● **Exercise instructions**
Give the entries again, precisely as they were written.

-------

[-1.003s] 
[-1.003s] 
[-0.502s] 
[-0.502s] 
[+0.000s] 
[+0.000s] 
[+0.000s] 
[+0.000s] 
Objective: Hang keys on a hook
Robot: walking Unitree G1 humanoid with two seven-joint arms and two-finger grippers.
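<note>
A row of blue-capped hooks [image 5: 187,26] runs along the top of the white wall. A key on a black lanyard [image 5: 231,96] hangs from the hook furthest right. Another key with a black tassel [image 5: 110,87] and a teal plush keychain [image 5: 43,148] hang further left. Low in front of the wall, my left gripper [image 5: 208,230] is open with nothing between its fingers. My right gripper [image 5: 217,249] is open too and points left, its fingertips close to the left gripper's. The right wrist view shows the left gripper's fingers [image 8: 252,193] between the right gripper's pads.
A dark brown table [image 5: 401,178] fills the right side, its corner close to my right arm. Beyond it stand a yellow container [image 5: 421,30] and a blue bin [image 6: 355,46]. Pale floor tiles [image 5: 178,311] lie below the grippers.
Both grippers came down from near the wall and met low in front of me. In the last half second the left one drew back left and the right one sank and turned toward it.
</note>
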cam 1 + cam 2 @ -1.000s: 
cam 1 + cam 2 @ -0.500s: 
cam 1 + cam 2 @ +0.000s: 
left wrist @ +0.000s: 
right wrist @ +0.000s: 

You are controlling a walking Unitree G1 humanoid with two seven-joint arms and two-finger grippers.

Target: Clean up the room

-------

● **Written response**
[-1.003s] 
[-1.003s] 
[-0.502s] 
[-0.502s] 
[+0.000s] 
[+0.000s] 
[+0.000s] 
[+0.000s] 
Objective: Hang keys on a hook
Robot: walking Unitree G1 humanoid with two seven-joint arms and two-finger grippers.
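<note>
A row of blue-capped hooks [image 5: 187,26] runs along the top of the white wall. A key on a black lanyard [image 5: 231,96] hangs from the hook furthest right. Another key with a black tassel [image 5: 110,87] and a teal plush keychain [image 5: 43,148] hang further left. Low in front of the wall, my left gripper [image 5: 208,230] is open with nothing between its fingers. My right gripper [image 5: 217,249] is open too and points left, its fingertips close to the left gripper's. The right wrist view shows the left gripper's fingers [image 8: 252,193] between the right gripper's pads.
A dark brown table [image 5: 401,178] fills the right side, its corner close to my right arm. Beyond it stand a yellow container [image 5: 421,30] and a blue bin [image 6: 355,46]. Pale floor tiles [image 5: 178,311] lie below the grippers.
Both grippers came down from near the wall and met low in front of me. In the last half second the left one drew back left and the right one sank and turned toward it.
</note>
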cam 1 + cam 2 @ -1.000s: 
cam 1 + cam 2 @ -0.500s: 
cam 1 + cam 2 @ +0.000s: 
left wrist @ +0.000s: 
right wrist @ +0.000s: 

You are controlling a walking Unitree G1 humanoid with two seven-joint arms and two-finger grippers.

Target: Clean up the room

No further output is needed for this exercise.